* PROBLEM *
Every line of the records below from the line with "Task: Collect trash" up to and including the line with "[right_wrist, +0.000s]" must be reproduced exactly, and no line outside that range.

* RECORDS FOR THIS TASK *
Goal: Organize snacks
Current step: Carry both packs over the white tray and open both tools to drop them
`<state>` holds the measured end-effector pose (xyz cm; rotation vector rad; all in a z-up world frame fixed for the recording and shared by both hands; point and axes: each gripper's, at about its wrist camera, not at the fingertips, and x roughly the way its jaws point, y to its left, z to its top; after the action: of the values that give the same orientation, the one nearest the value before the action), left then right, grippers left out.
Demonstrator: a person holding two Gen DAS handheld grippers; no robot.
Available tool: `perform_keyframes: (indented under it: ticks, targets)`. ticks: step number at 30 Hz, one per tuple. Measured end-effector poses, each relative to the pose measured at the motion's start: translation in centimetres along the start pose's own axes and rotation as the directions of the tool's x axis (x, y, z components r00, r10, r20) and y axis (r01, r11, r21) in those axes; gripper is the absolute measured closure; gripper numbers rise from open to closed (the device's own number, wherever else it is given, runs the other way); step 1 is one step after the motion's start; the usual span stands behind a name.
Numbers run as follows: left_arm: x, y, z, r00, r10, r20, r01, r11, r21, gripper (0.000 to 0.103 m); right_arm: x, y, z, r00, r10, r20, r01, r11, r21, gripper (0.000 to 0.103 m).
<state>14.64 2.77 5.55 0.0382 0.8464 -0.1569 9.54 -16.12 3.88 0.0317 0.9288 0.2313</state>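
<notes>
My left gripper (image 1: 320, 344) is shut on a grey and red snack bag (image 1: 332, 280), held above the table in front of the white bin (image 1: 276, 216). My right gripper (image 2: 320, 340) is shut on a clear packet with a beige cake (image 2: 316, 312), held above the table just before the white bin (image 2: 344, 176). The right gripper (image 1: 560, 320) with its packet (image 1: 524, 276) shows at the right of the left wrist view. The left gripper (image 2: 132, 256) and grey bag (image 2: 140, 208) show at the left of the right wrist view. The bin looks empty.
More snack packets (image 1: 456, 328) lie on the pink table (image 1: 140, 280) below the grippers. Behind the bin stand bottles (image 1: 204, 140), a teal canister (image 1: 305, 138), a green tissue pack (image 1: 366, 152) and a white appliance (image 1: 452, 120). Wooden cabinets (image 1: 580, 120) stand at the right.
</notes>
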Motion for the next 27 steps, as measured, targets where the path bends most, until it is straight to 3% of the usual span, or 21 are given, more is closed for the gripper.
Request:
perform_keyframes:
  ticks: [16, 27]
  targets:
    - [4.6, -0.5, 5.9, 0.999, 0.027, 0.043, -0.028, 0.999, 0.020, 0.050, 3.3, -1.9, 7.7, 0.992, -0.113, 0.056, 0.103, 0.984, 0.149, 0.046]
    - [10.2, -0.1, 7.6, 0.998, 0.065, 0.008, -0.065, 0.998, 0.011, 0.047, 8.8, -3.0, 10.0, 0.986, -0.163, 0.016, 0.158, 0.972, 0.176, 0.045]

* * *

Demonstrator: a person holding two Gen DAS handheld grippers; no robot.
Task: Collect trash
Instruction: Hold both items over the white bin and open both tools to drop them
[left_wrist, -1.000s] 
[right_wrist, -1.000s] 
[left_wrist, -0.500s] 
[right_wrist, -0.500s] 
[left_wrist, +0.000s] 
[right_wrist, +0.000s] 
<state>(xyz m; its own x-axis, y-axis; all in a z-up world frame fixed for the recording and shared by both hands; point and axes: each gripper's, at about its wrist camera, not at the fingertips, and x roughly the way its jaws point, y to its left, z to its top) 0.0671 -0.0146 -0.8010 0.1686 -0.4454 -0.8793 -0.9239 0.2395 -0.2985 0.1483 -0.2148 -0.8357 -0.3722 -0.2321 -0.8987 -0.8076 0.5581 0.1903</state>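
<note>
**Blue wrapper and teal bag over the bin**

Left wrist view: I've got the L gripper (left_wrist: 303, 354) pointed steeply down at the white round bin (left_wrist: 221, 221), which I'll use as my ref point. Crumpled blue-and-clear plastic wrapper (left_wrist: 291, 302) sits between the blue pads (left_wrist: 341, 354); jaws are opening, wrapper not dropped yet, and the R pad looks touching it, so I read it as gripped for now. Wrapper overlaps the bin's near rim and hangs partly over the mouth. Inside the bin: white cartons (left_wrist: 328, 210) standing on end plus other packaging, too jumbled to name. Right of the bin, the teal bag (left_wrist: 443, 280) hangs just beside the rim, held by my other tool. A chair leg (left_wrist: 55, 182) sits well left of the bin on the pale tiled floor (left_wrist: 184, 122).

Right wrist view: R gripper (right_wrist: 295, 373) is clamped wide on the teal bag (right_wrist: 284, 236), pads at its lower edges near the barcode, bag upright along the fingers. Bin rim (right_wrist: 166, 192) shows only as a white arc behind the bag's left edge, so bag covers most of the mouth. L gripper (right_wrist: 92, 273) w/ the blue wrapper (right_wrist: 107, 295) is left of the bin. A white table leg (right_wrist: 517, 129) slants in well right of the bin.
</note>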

* RESPONSE AREA *
Task: Collect trash
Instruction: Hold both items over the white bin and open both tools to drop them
[left_wrist, -1.000s] 
[right_wrist, -1.000s] 
[left_wrist, -0.500s] 
[right_wrist, -0.500s] 
[left_wrist, +0.000s] 
[right_wrist, +0.000s] 

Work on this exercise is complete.